The ash content of a food sample is synonymous to the mineral content of the sample. Ash content of tsire samples in this study was between 8.92 and 11.27% which agrees with reports by authors such as Olusola et al.  reported 10.31% ash on Kilishi which is a dry meat product and Torres et al. ; 9.40-11.27% ash content of tsire samples. Ash content of various samples depends on the meat type. The crude protein of tsire samples in this study was within 15.20-24.49%. Proteins are Polymers of Amino acids and it is the only macro nutrient in food that contains nitrogen. Groundnut cake was not used in the production of tsire in this study. Studies by Abdullahi et al. ; 31.88% crude protein on tsire and Gandi  reported higher crude protein content (31.88 and 40-45% respectively)

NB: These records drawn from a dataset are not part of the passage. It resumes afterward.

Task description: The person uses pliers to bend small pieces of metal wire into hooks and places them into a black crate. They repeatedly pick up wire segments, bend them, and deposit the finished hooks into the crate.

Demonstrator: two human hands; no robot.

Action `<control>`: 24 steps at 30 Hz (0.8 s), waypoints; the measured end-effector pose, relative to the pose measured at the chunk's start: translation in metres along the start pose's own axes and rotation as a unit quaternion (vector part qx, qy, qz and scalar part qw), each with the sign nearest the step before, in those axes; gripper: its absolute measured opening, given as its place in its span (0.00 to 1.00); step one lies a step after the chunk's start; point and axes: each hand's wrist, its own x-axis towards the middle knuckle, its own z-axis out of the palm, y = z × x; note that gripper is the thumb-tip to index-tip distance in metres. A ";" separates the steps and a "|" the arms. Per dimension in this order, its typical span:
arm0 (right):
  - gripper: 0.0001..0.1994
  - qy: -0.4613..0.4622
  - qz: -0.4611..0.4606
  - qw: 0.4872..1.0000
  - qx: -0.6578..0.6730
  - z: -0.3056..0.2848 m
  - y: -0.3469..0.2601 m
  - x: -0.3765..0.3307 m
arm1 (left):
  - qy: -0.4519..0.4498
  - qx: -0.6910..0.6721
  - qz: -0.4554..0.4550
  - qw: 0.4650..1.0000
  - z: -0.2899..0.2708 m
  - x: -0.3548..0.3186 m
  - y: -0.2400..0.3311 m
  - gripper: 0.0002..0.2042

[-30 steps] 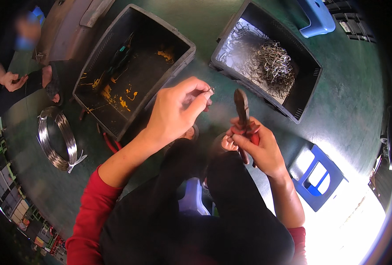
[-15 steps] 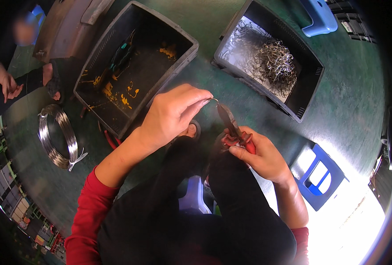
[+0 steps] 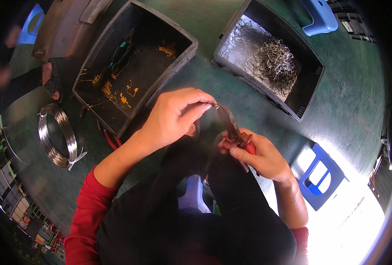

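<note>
My right hand [image 3: 265, 155] is closed round the red handles of a pair of pliers [image 3: 228, 122], whose dark jaws point up and to the left. Between thumb and forefinger, my left hand [image 3: 169, 115] pinches a short piece of wire [image 3: 215, 105] right at the tip of those jaws. Most of the wire piece is hidden by the fingertips, so its shape cannot be made out. Past my hands to the right, a black crate [image 3: 308, 95] holds a heap of bent wire hooks [image 3: 277, 62]. Another black crate [image 3: 130, 128], stained yellow inside, stands beyond my left hand.
A tied coil of silvery wire [image 3: 46, 139] rests on the green floor at left. Red-handled tools [image 3: 112, 140] lie by the left crate. Blue stools stand at right [image 3: 322, 176] and far right [image 3: 319, 20]. Another person's foot [image 3: 50, 81] is at upper left.
My left fingertips have moved slightly down and closer to the plier jaws, so less of the wire shows. The other person's hand at left has shifted and blurred.
</note>
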 end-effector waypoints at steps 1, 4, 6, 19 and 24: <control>0.22 -0.023 0.013 0.999 0.044 -0.001 0.000 0.000 | -0.003 -0.011 -0.008 1.000 0.000 0.000 0.001 0.07; 0.21 -0.056 -0.010 0.992 0.109 0.000 0.003 0.001 | -0.003 -0.028 -0.004 1.000 0.001 0.001 0.002 0.08; 0.21 -0.061 -0.020 0.991 0.115 0.000 0.005 0.002 | 0.005 -0.002 0.012 1.000 0.002 0.000 0.003 0.09; 0.16 -0.062 -0.011 0.993 0.098 -0.003 -0.001 -0.002 | -0.032 -0.020 0.012 0.999 0.001 0.002 0.002 0.08; 0.13 -0.026 0.003 0.998 0.054 -0.002 -0.002 -0.003 | -0.089 -0.023 0.025 0.995 0.000 0.003 0.004 0.10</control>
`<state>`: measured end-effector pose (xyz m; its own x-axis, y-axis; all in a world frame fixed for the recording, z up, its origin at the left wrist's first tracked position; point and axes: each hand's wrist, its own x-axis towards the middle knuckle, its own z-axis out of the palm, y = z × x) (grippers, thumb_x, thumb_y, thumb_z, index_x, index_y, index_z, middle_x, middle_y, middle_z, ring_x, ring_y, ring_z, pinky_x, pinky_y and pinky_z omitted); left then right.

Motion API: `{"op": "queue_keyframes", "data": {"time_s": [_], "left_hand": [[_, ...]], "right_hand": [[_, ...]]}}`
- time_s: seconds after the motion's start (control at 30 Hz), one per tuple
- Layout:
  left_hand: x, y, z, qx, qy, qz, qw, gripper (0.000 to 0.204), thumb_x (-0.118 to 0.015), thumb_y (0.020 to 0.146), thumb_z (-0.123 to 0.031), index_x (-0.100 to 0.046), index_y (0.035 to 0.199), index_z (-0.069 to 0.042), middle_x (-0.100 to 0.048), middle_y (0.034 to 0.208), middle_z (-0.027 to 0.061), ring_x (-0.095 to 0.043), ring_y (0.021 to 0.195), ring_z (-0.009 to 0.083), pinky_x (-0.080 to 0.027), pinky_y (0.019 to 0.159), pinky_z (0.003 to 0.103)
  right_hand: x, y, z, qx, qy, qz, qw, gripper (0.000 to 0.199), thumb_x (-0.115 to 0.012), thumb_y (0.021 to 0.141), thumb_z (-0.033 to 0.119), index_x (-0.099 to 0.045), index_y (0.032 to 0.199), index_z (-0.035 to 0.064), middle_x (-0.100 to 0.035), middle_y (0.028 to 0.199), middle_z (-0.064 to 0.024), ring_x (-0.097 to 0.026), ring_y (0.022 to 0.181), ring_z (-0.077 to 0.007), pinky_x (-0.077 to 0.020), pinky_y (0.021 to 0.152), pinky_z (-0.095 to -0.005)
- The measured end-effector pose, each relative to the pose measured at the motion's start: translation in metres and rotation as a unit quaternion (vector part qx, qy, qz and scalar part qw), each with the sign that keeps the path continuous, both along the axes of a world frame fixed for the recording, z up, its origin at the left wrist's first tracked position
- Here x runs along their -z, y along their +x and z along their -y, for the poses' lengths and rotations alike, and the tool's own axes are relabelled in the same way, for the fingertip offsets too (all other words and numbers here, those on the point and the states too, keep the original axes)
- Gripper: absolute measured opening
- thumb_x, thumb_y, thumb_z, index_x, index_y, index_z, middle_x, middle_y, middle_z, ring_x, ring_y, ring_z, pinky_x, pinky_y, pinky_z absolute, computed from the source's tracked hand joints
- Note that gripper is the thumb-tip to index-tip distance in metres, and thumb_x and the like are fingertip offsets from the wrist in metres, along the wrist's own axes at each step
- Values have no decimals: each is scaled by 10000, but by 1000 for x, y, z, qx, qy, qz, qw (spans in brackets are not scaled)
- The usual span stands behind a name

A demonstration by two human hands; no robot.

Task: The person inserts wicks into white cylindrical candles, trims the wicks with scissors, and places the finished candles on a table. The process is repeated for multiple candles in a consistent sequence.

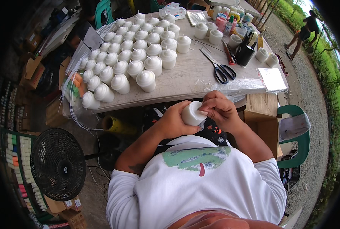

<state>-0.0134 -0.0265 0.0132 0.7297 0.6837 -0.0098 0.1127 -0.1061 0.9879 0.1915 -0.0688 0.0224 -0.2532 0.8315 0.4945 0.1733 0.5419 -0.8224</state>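
Observation:
Over my lap, just off the table's near edge, my left hand [175, 121] is wrapped round a white pillar candle [193, 113], its top tilted up toward me. The thumb and fingers of my right hand [220, 110] are pinched together against the right side of the candle's top. Whatever lies between those fingertips is hidden; no wick can be made out there. Many similar white candles [138, 55] with short wicks stand in close rows on the left part of the table [185, 78].
Black-handled scissors [219, 66] lie beyond my right hand. White wick lengths [72, 84] hang off the table's left edge. An open cardboard box [259, 114] and a green chair [303, 141] stand at right, a black fan [57, 164] at left. Another person [305, 32] walks outside.

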Motion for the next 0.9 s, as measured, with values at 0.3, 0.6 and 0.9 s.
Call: {"op": "queue_keyframes", "data": {"time_s": [0.3, 0.6, 0.9], "left_hand": [[-1, 2, 3, -96, 149, -18, 984, 580, -840, 580, -148, -580, 1081, -17, -648, 1002, 162, -650, 927, 312, -508, 830, 383], [1, 4, 2, -69, 131, -27, 989, 568, -844, 580, -152, -579, 1068, -30, -639, 1020, 167, -646, 943, 315, -509, 822, 385], [-5, 0, 3, -161, 306, -64, 936, 593, -810, 565, -68, -552, 1099, -73, -590, 1016, 137, -610, 939, 354, -513, 788, 420]], "right_hand": [[-5, 0, 4, 5, -63, -32, 998, 65, -621, 905, 67, -619, 958, 29, -544, 972, -54, -524, 899, -146, -418, 811, -259], [-5, -2, 5, -55, -159, -123, 978, 62, -592, 927, 62, -595, 980, 31, -523, 966, -26, -504, 913, -117, -417, 832, -250], [-16, 2, 15, 8, -199, -22, 980, 89, -604, 896, -18, -591, 982, 2, -640, 930, -63, -620, 876, -125, -496, 790, -260]]}}
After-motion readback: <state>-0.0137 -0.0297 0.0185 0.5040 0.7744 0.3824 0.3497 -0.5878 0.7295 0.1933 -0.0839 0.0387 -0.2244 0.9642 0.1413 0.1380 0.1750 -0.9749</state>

Free Fatty Acid (FFA) content of a sample indicates the extent to which the oils in the sample have been decomposed by Lipase action. FFA formation is often accompanied by rancidity and also heat and light accelerate FFA formation. The lower the FFA content of a sample, the better the sample, the better the sample is. The least FFA in this study was observed on tsire samples treated with P. acidilactici cultured at 6.5% NaCl concentration. The meat type and part has a direct relationship to the FFA content of meat products. Thiobabituric Acid (TBA) reactive substances are formed as a byproduct of lipid peroxidation measured as the malonaldehyde per weight of the sample. TBA values of tsire samples in this study ranged between 1.04% and 1.27%. Lipids are susceptible to oxidation and enzymatic oxidation under different conditions usually involving free radicals or oxygen species .
P. acidilactici can grow in NaCl concentrations up to 9.5%, the effect of culturing P. acidilactici in varying NaCl concentration is not significant with respect to the microbial quality of tsire produced using these organisms. However, higher crude protein and lower free fatty acid content was observed in tsire samples treated with P. acidilactici cultured in <7.5% NaCl. Data obtained in this study is being applied in further work to obtain tsire of acceptable quality in terms of microbial content, nutritional value and sensory attributes.